Thayne Yazzi, 25, knew he wanted to be a pilot ever since he was a little boy growing up in a Navajo reservation in Arizona.
Yazzi told InsideEdition.com even though he grew up without running water or electricity, he thinks fondly of his time spent on the reservation in St. Michaels.
"As a kid, all I remember is playing," Yazzi said. "We'd just run around the woods. Just kinda do the goofiest things we could imagine out there. Build forts out of sage brush and rocks."
One day, Yazzi said he was with his friends when he fell out of a tree and hit his head on a rock. He fell in and out of consciousness, and lost his vision.
"My cousins carried me to my house," he said. "[My parents] ended up driving me to a local hospital about eight miles away — it was a pretty good drive."
Doctors there quickly realized they couldn't give Yazzi the care he needed, and rushed him to the airport, where he could be airlifted to a larger hospital in Albuquerque, New Mexico.

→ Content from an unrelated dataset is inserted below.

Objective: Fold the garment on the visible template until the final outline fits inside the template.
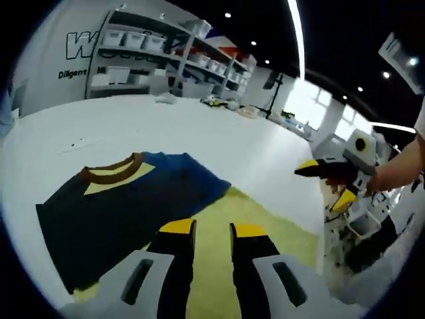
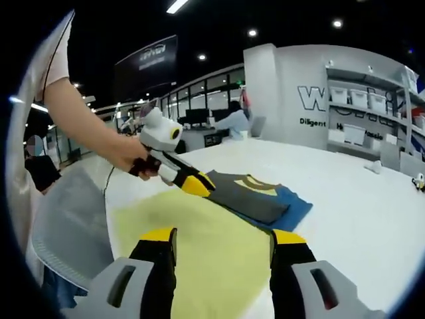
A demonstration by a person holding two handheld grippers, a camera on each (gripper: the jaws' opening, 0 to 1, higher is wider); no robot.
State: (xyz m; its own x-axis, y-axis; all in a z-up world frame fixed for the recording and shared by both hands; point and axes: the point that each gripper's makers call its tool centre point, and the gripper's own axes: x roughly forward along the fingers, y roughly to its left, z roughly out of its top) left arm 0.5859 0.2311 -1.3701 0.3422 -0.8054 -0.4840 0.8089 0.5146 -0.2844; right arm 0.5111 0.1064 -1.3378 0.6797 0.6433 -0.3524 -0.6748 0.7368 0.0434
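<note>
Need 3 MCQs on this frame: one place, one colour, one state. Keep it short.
1. Where does the folded garment lie?
A. partly on the yellow template
B. on a shelf
C. on the floor

2. What colour is the garment's collar?
A. red
B. brown
C. white

3. How do the right tool's jaws stand?
A. shut on the garment
B. shut on the template
C. open, holding nothing

Key:
1 A: in the right gripper view the garment overlaps the template's far edge on the white table.
2 B: a brown band rings the neck opening.
3 C: the template shows in the wide gap between its tips.
</note>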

"Being in the airplane, I was like, 'Okay, they're taking me somewhere where I'm going to be okay. Just feeling like, 'Okay, things are going to work out,'" he said. "My mom was in the airplane with me. I still remember them asking if I could see."

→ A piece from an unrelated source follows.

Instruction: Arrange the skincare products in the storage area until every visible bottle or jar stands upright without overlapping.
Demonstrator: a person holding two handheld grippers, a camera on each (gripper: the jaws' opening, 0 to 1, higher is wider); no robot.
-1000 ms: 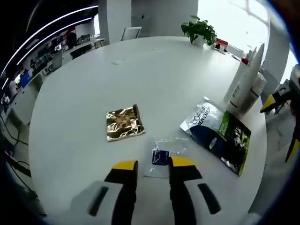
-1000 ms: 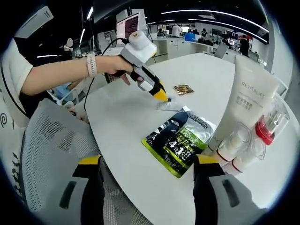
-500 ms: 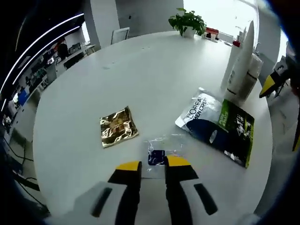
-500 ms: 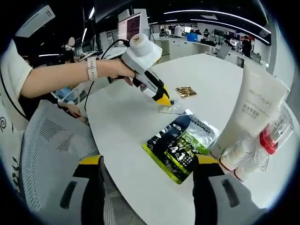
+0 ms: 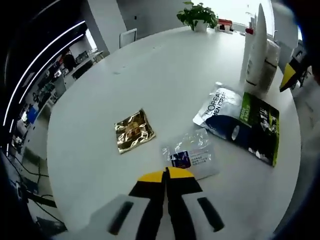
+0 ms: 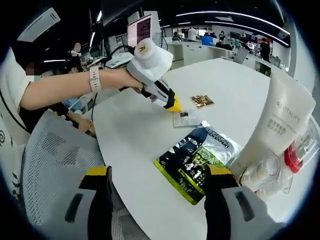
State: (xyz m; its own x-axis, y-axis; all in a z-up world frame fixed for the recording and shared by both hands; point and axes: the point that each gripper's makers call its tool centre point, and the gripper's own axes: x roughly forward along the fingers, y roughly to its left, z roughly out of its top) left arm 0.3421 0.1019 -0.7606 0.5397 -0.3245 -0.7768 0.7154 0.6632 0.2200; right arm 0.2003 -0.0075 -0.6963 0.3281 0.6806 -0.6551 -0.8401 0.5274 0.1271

The following day, Yazzi said he remembers waking up, totally healthy and healed. He was even treated to an ice cream, and a visit to the dinosaur museum.
Inspired by the traumatic experience, the Western Washington University graduate decided he wanted to return to his hometown to pursue flight school and eventually get his medical evacuation certificate.
"The Navajo reservation is still suffering from a lot of medical transportation [problems] and just medical help in general. There's not a lot of service out there," he said. "That's my mission now, to be able to give that service."
Yazzi said he still has several years of airplane and helicopter training ahead of him, and each lesson can range from $100 to $400.
To support his goals, he has since started a GoFundMe campaign, and was even awarded $10,000 by the organization to go toward his education.
In exchange for donations, Yazzi sends a piece of custom artwork, depicting Navajo folklore or scenes from his childhood to each person who contributes.
He now hopes to be able to attend lessons at the Eastern New Mexico University flight school twice a week, and work his way through the ranks, eventually being able to instruct others from his community to get their MedEvac certifications, too.